### Your goal
Copy out each line of the data that contains "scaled".

[Records excerpted from a collection]

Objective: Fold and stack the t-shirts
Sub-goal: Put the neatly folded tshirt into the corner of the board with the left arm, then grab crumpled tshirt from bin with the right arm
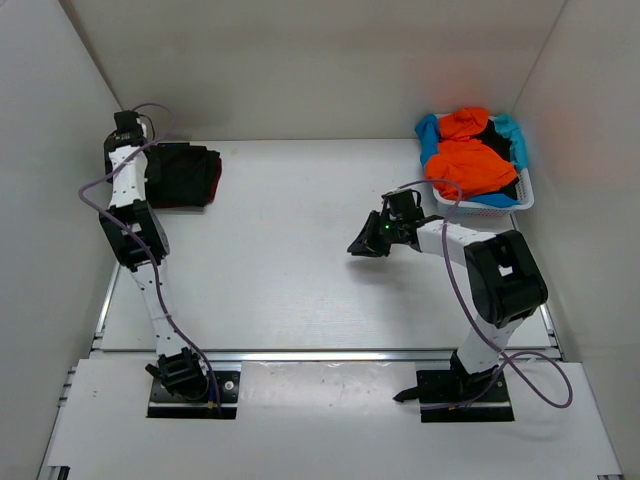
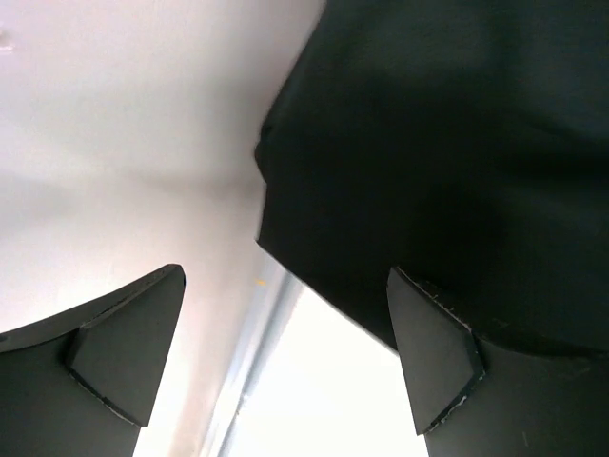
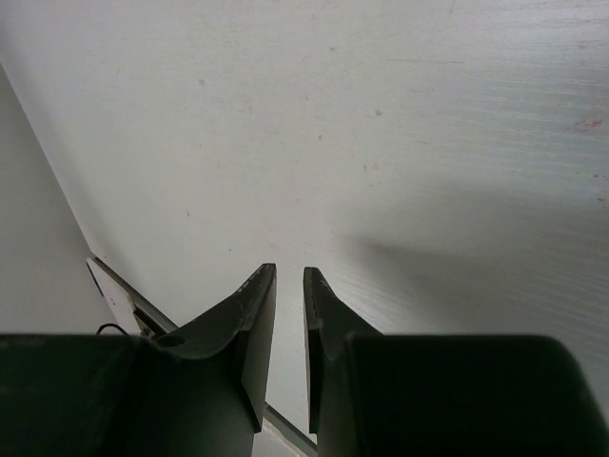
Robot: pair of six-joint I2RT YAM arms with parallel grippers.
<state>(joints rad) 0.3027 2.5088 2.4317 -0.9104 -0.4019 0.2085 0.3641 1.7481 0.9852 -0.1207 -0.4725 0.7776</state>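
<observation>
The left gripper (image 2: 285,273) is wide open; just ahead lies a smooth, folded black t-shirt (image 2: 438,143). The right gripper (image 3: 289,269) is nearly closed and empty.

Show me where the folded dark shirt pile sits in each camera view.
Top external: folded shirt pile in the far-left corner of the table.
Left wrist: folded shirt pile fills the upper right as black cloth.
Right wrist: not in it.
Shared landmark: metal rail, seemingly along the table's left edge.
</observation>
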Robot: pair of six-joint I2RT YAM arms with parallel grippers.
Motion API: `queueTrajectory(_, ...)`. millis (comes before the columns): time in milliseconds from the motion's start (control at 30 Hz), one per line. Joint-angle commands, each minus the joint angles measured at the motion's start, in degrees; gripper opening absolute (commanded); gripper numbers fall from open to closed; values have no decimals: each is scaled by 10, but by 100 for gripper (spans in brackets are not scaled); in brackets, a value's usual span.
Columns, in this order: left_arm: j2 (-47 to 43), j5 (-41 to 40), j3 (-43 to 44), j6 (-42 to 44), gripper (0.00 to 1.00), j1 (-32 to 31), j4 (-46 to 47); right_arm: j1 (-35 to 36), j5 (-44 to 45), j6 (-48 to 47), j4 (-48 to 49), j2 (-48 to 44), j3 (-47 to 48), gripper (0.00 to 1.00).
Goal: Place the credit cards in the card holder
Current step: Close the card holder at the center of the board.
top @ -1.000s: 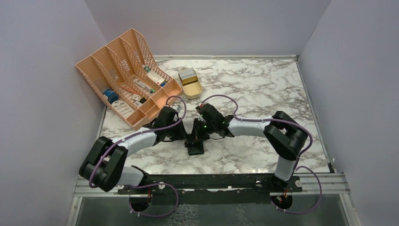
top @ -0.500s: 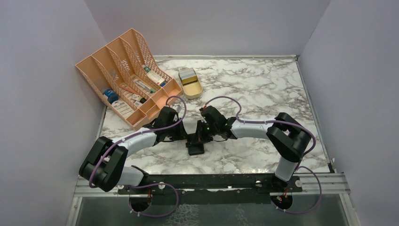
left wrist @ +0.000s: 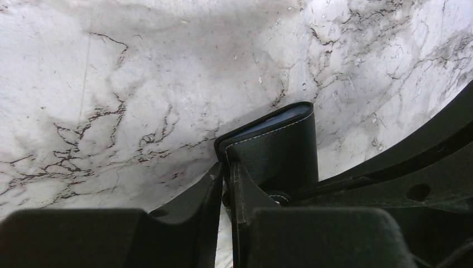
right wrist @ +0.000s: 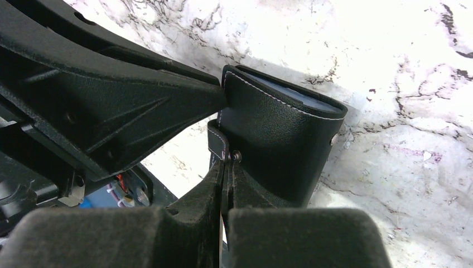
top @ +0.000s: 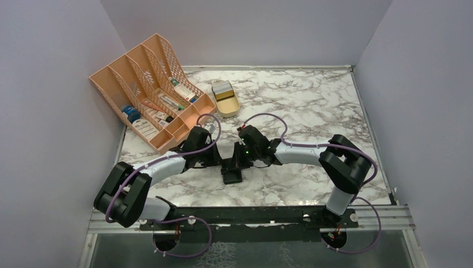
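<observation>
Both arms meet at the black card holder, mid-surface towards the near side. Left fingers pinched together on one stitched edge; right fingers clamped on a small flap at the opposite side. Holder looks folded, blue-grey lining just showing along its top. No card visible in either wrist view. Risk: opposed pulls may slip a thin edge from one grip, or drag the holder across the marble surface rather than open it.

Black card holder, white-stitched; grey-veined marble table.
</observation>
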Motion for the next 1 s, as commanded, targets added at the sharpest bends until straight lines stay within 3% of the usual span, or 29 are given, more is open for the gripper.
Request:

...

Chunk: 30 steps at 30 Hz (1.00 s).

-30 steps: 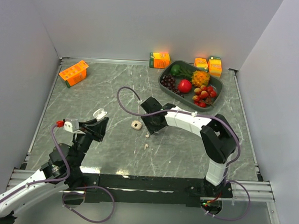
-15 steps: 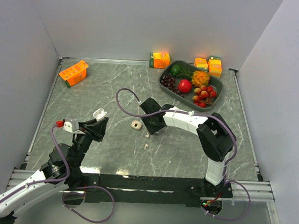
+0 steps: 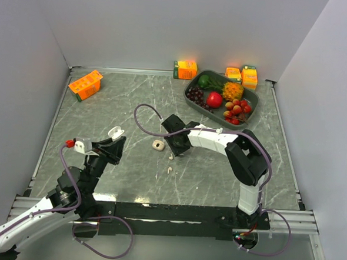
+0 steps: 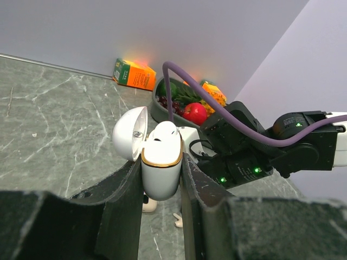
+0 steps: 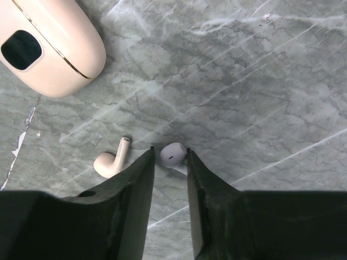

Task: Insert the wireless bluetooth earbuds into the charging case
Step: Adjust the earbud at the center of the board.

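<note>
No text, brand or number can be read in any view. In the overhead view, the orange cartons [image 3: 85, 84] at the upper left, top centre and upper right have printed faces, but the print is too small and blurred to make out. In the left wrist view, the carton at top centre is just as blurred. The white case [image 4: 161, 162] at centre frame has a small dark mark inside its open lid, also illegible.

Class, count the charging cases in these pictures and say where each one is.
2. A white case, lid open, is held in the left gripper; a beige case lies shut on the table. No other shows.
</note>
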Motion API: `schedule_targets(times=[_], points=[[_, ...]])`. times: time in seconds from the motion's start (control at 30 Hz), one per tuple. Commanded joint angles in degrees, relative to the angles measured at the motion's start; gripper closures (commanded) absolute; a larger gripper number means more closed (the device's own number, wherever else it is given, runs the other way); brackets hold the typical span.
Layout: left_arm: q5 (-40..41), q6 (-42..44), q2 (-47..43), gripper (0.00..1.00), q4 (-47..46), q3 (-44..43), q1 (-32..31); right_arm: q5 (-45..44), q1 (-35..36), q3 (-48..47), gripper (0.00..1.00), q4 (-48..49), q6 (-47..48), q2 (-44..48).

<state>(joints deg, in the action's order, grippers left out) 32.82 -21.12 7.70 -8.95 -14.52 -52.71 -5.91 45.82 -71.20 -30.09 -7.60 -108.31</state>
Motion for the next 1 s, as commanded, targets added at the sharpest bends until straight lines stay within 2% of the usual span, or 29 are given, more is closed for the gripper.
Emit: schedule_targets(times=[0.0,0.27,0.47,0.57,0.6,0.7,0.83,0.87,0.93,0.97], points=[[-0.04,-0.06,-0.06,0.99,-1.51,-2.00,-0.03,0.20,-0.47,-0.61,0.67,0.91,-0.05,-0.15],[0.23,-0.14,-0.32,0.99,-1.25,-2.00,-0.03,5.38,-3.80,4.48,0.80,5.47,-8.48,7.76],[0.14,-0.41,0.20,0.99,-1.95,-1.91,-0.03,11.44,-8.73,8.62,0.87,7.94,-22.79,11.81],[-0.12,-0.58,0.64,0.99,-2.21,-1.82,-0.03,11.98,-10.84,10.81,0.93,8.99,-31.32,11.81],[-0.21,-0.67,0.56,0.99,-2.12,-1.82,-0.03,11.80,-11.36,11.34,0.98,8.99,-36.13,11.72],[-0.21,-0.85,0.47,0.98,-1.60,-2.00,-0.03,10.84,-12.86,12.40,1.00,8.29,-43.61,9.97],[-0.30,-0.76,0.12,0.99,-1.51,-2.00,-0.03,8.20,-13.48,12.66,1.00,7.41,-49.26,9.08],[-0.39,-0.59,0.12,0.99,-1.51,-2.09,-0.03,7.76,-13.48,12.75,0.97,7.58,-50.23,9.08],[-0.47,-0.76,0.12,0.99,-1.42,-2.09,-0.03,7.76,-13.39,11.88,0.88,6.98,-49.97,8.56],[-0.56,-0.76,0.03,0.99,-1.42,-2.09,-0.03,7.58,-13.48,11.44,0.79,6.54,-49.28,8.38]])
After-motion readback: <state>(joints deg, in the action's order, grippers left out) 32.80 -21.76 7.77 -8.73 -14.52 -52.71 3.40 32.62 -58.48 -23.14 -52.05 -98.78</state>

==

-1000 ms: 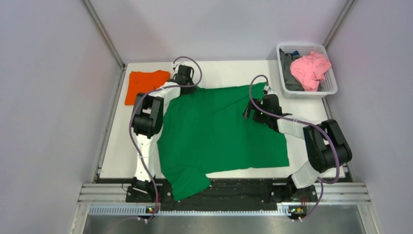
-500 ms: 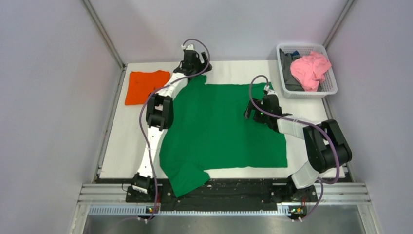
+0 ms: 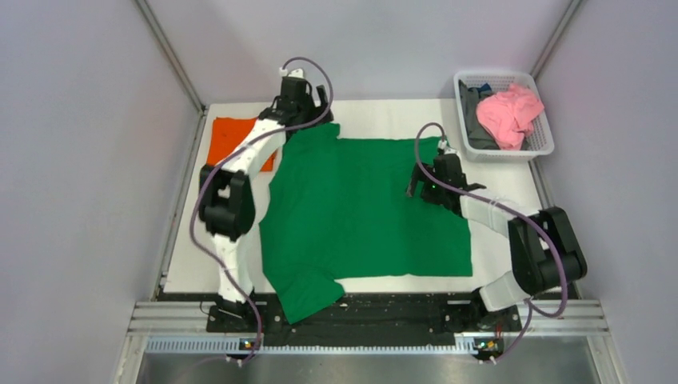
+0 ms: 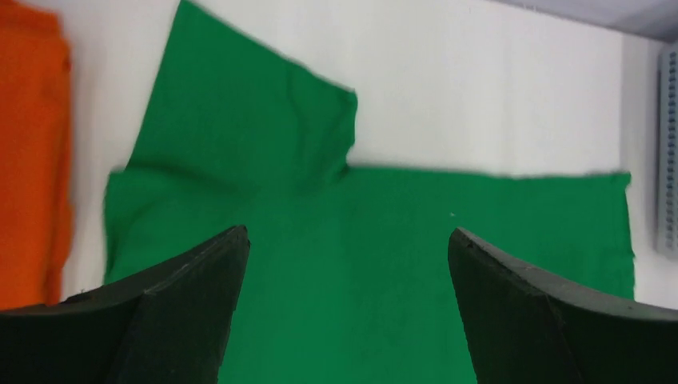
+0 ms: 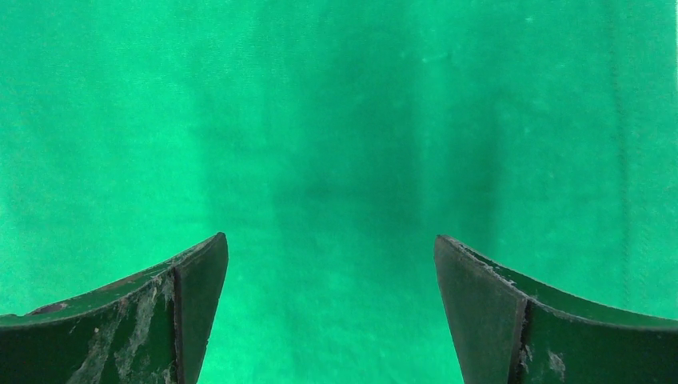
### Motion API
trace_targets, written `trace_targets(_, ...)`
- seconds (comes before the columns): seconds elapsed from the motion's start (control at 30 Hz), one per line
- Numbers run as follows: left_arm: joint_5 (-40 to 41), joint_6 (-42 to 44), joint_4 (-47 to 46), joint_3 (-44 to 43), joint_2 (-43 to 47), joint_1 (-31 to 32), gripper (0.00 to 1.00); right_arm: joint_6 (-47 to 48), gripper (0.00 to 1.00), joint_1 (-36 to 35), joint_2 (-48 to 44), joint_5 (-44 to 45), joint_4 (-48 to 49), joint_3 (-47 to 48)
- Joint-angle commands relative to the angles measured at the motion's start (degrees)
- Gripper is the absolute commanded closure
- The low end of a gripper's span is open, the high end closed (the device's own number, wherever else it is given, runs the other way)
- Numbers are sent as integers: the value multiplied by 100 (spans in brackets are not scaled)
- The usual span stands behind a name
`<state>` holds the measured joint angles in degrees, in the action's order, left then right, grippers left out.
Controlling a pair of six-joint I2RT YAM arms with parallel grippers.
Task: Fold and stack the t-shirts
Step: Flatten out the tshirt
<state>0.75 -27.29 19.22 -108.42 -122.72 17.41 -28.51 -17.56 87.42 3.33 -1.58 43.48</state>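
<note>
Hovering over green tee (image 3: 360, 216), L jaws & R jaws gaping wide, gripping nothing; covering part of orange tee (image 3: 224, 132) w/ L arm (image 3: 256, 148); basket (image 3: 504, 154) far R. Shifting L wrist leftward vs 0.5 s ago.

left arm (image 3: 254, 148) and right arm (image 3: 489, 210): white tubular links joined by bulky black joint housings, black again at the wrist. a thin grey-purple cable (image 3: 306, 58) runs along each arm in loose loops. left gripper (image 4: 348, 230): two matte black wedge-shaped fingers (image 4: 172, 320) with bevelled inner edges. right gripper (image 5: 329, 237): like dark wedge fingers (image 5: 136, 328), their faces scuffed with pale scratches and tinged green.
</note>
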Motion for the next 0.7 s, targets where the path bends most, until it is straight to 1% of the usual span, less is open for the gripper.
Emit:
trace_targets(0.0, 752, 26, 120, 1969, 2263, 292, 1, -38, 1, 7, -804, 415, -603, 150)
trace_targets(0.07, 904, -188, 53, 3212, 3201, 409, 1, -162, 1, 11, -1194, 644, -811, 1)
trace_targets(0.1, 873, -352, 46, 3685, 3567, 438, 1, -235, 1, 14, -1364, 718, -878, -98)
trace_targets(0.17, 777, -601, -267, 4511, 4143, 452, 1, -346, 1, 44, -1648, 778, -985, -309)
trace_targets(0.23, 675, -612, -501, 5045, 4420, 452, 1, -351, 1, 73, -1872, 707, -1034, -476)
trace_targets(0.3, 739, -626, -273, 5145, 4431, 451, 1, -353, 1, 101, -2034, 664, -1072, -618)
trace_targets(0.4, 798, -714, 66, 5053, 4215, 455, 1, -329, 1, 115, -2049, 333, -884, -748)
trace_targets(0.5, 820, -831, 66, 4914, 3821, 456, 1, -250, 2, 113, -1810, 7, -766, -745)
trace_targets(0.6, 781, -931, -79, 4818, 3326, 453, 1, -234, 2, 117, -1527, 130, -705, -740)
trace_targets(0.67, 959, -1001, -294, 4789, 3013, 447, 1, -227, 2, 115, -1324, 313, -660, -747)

### Result of this task
Motion API: `queueTrajectory(_, ...)`. millis (comes before the columns): time in milliseconds from the motion's start (control at 30 Hz), one per line. Joint-angle commands, each minus the joint angles measured at the motion's start, in degrees; gripper opening absolute (commanded); gripper numbers fall from open to closed; values have no decimals: each is scaled by 10, but by 100 for gripper (spans in brackets are not scaled); in brackets, a value's usual span.
- Numbers are sent as integers: the value multiplied by 100 (spans in brackets are not scaled)

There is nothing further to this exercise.